WHAT IS BEING ASKED:
From the entries that follow, report every line in which "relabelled" occurs.

[Start of section]

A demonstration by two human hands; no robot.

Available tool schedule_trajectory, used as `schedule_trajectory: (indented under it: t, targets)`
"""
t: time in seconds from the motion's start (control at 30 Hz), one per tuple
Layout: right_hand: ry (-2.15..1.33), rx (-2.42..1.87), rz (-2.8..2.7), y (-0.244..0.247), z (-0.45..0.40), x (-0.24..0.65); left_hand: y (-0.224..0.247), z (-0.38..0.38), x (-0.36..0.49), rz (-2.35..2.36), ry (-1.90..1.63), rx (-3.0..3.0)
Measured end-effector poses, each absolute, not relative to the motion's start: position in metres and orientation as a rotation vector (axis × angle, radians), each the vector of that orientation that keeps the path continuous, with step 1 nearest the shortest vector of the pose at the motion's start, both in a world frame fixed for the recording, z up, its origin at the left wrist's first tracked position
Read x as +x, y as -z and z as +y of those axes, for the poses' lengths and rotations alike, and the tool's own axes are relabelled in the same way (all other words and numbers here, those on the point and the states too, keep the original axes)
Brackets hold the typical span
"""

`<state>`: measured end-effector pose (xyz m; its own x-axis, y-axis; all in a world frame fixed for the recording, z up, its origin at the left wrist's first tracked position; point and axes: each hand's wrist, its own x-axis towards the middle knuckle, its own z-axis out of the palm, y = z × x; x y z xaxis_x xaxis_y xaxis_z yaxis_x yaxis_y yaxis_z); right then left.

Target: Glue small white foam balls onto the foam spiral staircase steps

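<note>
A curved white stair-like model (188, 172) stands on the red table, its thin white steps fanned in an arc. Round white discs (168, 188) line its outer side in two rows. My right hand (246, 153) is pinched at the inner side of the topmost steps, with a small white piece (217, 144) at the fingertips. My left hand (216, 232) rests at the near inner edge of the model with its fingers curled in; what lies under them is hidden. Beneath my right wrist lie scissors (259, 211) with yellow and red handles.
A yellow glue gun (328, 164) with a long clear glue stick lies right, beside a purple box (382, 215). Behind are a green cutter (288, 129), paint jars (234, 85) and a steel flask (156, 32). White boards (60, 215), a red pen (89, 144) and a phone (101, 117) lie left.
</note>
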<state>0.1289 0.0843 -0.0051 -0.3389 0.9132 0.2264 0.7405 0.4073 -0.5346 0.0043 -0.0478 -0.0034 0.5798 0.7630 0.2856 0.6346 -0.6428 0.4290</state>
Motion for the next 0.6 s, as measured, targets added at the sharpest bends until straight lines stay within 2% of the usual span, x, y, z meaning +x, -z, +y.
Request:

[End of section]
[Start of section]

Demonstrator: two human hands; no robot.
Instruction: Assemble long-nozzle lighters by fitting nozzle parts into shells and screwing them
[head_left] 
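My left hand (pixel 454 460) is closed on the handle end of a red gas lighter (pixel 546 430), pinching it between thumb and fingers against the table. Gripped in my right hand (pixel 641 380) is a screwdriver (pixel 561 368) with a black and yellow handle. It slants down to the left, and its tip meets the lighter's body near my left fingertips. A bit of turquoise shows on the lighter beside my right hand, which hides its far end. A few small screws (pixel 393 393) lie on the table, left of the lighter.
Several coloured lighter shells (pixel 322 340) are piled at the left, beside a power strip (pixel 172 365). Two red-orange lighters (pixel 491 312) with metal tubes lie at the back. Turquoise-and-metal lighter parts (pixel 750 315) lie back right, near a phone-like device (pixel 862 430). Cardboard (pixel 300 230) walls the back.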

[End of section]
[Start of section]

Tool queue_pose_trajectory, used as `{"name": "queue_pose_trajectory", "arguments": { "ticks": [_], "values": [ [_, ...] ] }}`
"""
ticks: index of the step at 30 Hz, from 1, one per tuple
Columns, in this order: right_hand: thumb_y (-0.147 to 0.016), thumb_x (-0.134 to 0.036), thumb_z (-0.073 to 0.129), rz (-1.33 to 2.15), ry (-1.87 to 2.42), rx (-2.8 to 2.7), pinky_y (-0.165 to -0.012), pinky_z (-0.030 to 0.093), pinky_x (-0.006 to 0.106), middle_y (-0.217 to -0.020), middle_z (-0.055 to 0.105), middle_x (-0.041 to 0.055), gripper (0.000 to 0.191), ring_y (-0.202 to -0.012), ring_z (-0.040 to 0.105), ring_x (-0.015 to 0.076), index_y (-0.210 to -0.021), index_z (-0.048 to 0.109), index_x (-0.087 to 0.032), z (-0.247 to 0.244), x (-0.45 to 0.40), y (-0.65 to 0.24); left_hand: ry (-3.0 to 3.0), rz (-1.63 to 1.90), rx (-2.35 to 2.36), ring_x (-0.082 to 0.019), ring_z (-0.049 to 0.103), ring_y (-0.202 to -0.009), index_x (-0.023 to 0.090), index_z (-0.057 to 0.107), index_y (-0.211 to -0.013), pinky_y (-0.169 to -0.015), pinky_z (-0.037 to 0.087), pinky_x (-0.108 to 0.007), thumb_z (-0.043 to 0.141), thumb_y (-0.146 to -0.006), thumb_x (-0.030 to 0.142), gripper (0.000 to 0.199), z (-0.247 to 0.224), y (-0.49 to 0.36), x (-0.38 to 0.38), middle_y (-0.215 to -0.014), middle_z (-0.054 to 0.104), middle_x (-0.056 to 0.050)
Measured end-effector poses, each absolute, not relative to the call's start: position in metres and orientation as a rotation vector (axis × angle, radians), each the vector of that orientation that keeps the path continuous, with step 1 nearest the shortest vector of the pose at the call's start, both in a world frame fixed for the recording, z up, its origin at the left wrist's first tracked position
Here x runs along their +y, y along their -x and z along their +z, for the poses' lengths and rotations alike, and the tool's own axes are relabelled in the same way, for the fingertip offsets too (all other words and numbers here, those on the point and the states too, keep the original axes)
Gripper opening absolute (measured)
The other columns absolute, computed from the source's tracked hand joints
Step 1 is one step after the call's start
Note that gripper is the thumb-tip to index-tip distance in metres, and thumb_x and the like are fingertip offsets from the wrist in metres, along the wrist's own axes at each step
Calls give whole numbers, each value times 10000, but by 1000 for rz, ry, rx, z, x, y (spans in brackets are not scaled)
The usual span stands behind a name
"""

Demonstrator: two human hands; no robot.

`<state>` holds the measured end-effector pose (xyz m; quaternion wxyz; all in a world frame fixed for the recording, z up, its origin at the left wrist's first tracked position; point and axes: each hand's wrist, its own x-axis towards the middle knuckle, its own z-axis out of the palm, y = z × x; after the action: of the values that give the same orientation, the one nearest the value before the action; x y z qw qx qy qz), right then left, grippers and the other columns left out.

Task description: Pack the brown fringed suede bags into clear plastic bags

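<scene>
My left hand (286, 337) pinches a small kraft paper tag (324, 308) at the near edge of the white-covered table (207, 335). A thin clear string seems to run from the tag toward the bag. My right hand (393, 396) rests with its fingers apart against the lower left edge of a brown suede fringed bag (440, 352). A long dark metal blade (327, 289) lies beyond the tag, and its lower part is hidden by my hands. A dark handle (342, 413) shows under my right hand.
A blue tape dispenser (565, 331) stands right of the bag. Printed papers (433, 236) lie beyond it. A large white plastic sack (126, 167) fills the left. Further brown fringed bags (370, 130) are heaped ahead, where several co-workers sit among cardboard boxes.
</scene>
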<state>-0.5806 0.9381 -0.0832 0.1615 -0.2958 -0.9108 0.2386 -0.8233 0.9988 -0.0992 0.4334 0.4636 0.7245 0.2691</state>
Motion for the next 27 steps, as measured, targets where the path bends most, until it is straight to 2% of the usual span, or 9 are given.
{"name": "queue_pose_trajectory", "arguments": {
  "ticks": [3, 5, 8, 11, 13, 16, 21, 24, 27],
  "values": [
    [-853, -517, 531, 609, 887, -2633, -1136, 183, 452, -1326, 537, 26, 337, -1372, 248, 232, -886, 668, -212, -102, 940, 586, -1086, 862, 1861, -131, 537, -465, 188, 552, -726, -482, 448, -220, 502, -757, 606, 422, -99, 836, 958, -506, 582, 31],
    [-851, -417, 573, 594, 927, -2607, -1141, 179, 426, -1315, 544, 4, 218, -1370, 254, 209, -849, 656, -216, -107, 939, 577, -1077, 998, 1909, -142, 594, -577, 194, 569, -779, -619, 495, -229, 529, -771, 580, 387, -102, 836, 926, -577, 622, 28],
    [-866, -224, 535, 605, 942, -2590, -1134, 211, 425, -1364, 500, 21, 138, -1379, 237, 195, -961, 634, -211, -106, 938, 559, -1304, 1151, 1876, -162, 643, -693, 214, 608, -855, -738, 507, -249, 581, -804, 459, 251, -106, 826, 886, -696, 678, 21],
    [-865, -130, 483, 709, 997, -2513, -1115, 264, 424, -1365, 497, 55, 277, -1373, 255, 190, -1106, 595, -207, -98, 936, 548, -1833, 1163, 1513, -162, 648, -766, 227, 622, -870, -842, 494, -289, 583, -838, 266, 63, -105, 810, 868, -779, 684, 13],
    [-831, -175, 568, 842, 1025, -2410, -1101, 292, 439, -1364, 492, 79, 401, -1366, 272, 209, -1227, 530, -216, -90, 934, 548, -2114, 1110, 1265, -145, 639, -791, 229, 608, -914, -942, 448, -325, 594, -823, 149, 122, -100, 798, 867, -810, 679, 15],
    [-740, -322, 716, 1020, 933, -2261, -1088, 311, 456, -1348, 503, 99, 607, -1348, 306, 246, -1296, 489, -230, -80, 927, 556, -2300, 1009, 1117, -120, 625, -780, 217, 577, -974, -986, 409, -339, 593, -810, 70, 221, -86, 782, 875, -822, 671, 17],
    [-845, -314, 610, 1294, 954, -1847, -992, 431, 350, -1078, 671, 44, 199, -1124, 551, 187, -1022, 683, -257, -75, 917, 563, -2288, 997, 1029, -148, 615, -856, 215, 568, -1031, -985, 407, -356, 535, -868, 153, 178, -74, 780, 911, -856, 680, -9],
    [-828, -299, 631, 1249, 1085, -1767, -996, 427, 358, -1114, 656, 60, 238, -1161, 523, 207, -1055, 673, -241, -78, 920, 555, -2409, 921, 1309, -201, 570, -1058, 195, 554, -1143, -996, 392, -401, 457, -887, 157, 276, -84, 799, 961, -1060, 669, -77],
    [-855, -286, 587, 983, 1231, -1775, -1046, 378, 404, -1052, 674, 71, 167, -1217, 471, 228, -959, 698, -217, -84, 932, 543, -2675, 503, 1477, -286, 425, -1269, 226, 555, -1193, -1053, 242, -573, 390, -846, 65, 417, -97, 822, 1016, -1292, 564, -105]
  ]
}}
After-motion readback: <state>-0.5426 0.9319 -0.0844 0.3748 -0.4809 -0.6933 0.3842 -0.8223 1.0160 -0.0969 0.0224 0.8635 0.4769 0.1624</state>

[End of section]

SOLUTION FOR THIS PROBLEM:
Read x as +x, y as -z and z as +y of those axes, for the poses' lengths and rotations alike, and the tool's own axes are relabelled in the same way (all other words and numbers here, those on the point and the states too, keep the original axes)
Here x runs along their +y, y along their -x and z along their +z, for the poses' lengths and rotations alike, and the tool's own axes are relabelled in the same way, for the fingertip offsets too (all other words and numbers here, those on the point and the states too, keep the original axes)

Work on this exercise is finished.